## WORK TO BE COMPLETED
Up to and including the line containing "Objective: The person", retype each line of the listing below exactly, beginning with the first.

## RECORDED INFORMATION
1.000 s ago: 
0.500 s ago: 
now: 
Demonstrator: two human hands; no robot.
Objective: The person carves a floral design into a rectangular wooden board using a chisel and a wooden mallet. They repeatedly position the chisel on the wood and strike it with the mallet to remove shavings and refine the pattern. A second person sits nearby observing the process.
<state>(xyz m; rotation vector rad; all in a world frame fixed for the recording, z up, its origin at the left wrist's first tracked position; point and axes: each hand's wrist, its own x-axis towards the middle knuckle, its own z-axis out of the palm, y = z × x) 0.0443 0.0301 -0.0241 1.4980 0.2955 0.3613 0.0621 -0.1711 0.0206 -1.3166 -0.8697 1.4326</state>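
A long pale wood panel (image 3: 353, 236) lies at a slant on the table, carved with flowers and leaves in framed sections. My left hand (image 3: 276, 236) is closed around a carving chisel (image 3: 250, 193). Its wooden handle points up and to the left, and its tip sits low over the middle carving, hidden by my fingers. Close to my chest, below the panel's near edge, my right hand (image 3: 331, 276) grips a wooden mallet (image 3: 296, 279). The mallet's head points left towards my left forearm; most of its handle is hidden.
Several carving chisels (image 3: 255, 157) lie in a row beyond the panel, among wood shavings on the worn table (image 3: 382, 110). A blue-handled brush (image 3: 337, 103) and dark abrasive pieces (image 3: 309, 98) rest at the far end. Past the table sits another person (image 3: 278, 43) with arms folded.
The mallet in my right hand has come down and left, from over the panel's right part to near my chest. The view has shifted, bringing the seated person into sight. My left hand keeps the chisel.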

## OUTPUT FOR THIS EXERCISE
1.000 s ago: 
0.500 s ago: 
now: 
Demonstrator: two human hands; no robot.
Objective: The person carves a floral design into a rectangular wooden board using a chisel and a wooden mallet. They repeatedly position the chisel on the wood and strike it with the mallet to remove shavings and refine the pattern. A second person sits nearby observing the process.

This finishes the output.